Problem to solve
From the listing below, set down exactly the lines between the one holding "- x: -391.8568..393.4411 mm" and the one holding "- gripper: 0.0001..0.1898", inclusive. No other line is wanted.

========================================================================

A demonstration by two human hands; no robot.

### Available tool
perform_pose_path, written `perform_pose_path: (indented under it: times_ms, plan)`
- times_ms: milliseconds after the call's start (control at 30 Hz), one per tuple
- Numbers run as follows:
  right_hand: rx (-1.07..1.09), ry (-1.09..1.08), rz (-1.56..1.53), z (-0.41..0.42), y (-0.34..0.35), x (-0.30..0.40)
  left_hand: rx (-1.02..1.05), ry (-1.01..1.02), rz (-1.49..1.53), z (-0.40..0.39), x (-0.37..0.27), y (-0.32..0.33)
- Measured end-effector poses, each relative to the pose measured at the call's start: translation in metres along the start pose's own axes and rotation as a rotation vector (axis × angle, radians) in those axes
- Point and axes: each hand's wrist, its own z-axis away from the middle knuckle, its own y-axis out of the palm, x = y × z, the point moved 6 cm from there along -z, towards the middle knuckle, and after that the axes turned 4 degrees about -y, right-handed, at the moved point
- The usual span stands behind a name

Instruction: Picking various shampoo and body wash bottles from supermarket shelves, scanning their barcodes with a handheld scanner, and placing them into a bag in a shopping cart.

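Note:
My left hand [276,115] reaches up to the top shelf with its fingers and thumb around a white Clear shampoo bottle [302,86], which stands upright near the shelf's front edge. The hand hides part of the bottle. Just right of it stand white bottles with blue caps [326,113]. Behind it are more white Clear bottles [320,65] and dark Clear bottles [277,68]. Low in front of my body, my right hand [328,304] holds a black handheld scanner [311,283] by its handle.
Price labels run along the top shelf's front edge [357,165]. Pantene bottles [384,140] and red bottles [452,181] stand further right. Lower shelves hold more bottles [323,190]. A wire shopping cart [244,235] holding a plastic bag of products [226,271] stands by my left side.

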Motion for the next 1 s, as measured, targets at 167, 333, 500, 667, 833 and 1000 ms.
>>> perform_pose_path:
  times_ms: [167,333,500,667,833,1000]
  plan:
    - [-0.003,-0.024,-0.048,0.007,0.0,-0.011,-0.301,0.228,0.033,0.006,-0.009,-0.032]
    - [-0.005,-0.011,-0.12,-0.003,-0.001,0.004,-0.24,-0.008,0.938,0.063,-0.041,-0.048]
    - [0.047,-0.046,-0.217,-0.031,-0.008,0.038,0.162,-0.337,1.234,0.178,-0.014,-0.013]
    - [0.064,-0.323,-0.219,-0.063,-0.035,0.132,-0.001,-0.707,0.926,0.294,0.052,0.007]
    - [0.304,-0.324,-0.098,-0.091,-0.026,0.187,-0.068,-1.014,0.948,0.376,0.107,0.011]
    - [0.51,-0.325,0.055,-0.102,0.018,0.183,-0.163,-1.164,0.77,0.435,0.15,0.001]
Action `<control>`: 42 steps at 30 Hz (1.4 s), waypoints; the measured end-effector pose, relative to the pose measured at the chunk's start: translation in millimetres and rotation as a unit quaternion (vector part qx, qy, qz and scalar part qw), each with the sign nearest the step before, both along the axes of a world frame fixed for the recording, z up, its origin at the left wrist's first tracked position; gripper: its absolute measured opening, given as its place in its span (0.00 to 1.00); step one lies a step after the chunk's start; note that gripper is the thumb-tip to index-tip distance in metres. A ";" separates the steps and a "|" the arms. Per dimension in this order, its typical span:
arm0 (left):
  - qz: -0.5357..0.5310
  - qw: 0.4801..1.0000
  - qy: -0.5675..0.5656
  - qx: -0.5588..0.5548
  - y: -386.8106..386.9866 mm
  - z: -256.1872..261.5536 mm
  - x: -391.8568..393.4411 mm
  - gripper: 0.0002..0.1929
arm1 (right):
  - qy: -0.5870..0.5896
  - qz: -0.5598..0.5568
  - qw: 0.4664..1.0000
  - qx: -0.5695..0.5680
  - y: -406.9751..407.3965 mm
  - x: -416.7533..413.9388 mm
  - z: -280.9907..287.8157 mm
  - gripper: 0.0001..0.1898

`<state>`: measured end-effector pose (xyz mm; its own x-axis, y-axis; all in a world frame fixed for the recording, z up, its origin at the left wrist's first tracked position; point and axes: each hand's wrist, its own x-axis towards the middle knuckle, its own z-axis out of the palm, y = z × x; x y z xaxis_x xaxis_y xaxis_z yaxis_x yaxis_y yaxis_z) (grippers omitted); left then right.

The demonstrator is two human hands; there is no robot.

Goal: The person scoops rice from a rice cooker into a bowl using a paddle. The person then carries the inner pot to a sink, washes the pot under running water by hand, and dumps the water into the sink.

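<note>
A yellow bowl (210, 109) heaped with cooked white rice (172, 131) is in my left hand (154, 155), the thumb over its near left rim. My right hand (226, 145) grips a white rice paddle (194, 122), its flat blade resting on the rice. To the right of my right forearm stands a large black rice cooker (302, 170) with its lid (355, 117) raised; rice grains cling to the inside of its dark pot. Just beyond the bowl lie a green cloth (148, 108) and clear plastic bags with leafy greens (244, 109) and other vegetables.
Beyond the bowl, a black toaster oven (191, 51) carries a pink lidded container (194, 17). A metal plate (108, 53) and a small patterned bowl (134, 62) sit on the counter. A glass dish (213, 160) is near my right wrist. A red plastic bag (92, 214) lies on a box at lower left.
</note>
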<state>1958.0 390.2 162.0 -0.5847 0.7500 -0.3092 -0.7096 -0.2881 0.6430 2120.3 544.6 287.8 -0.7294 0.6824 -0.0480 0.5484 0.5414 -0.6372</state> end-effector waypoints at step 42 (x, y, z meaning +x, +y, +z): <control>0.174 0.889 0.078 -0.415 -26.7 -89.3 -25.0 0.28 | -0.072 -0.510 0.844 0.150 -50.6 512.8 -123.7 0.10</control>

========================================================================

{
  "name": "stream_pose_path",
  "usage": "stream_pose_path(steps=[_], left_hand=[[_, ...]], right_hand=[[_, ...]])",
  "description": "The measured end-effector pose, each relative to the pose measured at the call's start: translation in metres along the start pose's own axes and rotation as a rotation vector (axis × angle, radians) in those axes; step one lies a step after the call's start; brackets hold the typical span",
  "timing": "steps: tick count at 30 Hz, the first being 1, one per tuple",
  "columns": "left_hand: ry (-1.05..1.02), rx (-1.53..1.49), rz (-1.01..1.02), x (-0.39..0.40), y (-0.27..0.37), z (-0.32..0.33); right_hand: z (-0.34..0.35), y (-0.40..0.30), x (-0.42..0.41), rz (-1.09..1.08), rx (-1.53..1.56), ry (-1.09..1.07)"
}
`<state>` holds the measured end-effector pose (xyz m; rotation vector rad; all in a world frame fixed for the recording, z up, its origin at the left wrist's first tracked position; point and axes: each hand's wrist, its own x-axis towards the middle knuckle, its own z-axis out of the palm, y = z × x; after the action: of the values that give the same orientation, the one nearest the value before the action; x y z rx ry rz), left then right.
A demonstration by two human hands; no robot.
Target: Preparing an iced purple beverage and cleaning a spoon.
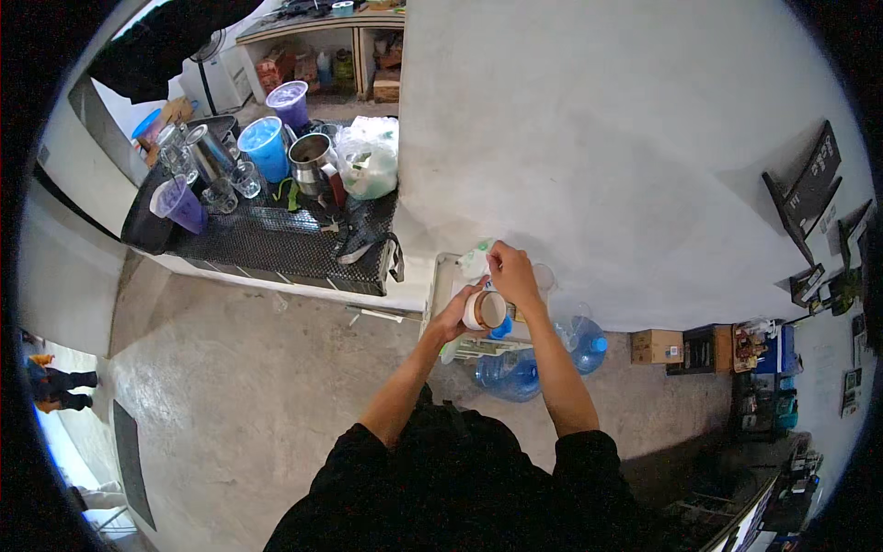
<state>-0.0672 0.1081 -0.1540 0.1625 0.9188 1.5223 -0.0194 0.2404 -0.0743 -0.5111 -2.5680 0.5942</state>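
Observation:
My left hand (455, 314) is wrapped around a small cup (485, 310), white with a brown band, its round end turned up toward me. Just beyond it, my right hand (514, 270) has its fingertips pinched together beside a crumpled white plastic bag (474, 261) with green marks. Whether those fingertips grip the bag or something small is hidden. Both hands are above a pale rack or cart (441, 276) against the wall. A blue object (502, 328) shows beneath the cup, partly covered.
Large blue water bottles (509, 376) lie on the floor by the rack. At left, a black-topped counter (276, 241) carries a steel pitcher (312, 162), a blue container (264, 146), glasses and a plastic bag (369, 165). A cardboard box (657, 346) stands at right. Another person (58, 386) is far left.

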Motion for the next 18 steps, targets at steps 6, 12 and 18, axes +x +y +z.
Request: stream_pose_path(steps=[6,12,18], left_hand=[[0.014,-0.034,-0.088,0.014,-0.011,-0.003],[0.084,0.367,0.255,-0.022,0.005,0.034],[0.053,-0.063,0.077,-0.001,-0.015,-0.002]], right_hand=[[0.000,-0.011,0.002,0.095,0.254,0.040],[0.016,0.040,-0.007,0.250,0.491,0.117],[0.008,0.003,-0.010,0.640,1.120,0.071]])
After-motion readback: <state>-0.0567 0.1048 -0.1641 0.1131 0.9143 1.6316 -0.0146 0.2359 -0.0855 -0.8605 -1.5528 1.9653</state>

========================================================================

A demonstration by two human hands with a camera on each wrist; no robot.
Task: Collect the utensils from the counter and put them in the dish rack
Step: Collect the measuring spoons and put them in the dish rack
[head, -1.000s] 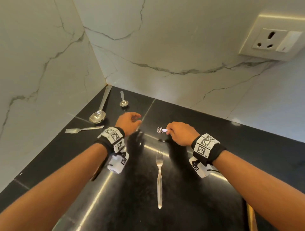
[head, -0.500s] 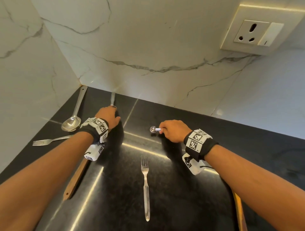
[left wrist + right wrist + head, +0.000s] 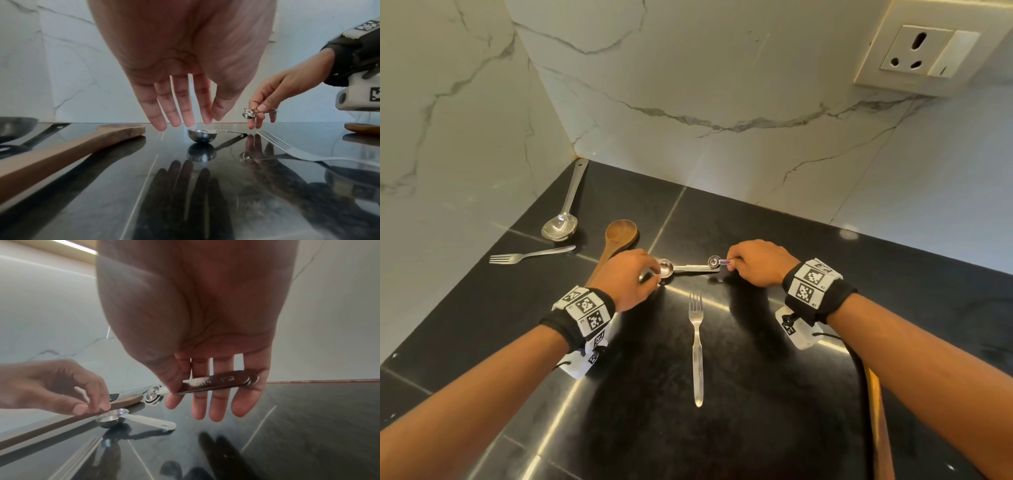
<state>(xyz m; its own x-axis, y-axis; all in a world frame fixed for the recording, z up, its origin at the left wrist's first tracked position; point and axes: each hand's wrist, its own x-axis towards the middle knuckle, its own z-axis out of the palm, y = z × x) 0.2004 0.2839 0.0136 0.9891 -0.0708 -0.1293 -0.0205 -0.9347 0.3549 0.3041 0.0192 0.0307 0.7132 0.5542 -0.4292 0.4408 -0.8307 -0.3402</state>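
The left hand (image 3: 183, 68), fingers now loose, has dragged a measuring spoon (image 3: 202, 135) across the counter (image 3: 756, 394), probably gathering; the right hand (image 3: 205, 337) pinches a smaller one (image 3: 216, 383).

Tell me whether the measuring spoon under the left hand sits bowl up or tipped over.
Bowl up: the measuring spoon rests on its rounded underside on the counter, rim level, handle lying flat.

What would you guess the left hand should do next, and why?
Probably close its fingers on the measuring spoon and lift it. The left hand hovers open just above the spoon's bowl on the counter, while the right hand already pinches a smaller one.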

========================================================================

Response for this exercise
  - x: -391.8568..393.4411 mm
  - gripper: 0.0002..0.1929
arm1 (right):
  - qy: -0.5870..0.5896
  - qz: -0.5598..0.5568
  - qw: 0.4664..1.0000
  - qx: -0.5695..0.5680
  - y: -406.9751..407.3965 mm
  - x: -416.7533..413.9388 mm
  - z: -280.9907..287.8157 mm
  - gripper: 0.0001..0.1898

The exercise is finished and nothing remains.